I’ve been doing a lot of browsing on the small screen of my EeePC 701 lately. That’s 800×480 pixels. It’s made me start to notice how unusable is so much of the AJAX onanism that constitutes modern web design. Sure, it looks great on the dual zillion-pixel monitors of my quad-Xeon workstation at the office, but to blame me for browsing on a small screen would be to miss the point of (X)HTML and semantic mark-up.
Similarly, I don’t like the trend of hijacking the
onclick events of links to force them to replace the
current page. If I control-click to open in a new tab, the chances
are high that I don’t want this tab to load the same content as
well. On the other hand, if I’d just clicked it, I’d expect it to
load right here, which is exactly what it would have done
anyway. So don’t try to second-guess me, please.

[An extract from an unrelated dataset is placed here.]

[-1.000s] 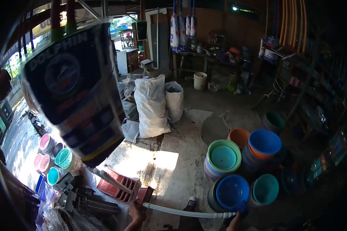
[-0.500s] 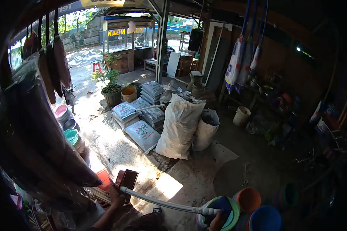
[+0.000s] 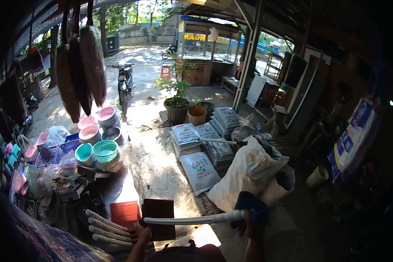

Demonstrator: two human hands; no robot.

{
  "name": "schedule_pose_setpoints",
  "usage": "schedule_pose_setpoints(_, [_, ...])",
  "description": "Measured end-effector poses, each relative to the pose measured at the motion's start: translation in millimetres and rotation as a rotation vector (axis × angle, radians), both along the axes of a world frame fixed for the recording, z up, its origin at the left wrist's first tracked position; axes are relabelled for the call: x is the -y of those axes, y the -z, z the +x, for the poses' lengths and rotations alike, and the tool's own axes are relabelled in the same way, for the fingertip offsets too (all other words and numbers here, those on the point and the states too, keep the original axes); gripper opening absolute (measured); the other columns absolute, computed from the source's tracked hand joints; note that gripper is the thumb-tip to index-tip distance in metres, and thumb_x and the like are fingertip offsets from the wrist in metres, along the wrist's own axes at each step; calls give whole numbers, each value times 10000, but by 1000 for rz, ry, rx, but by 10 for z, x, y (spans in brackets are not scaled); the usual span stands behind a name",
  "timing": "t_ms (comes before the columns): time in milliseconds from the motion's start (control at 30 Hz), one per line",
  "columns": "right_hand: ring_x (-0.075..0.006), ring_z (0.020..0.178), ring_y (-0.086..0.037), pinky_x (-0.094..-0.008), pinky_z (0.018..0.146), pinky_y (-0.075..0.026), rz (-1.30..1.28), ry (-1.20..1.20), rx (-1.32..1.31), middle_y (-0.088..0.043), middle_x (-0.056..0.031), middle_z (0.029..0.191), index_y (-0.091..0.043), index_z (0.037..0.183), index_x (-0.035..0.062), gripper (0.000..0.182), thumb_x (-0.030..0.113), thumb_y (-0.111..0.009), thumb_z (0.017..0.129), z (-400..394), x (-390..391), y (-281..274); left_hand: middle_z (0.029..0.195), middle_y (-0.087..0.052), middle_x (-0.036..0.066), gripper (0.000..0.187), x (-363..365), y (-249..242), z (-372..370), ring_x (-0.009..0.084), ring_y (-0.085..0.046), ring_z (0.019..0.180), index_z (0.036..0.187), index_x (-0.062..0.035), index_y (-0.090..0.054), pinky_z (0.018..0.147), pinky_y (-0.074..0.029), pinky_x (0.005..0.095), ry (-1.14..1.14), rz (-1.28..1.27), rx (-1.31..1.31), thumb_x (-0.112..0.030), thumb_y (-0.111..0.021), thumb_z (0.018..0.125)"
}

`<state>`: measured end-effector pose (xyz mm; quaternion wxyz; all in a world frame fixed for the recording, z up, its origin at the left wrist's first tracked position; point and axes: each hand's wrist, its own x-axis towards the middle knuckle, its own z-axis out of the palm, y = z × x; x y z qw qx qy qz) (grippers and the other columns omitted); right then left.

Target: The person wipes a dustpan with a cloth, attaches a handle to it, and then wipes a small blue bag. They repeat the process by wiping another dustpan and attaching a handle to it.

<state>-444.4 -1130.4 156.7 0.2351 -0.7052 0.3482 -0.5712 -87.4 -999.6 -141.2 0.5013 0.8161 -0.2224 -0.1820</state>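
A dark red dustpan (image 3: 165,233) with a long white ribbed handle (image 3: 183,220) lies across in front of me. My left hand (image 3: 143,232) is closed near the point where handle and pan meet. At the handle's far end, my right hand (image 3: 254,223) is closed on a dark blue cloth (image 3: 251,206) pressed around the grip. Beside my left hand is a brighter red dustpan (image 3: 124,214). Several white handles (image 3: 107,231) fan out just left of that hand.
Stacked pastel basins (image 3: 105,150) and blue baskets (image 3: 70,146) stand at left under hanging wrapped items (image 3: 94,65). Printed sacks (image 3: 199,171), a large white sack (image 3: 244,174) and a potted plant (image 3: 177,111) stand ahead. A metal post (image 3: 249,59) rises behind them.
My view has swung left, bringing the basins and a parked motorbike into sight. Both hands still hold the handle and the cloth; the bright red dustpan and white handles show more fully.
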Motion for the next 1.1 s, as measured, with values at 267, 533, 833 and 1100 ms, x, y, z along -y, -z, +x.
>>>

But now I’ve discovered something even more objectionable. Have a look at this Amazon/IMDB press release. Try clicking on a link.
It opens a little
iframe in the middle of the
window, with the linked-to page inside it. WHY?! What did I do to
make you think that I would want that?!
Stop it, all of you. You can make nice-looking, functional websites without any of these gewgaws, and we’d all be the better for it—not to mention that it would take much less debugging work for you as a developer to make it functional in Internet Explorer. And the government wouldn’t have to release documents telling its departments which browsers to test their ill-considered baubles in.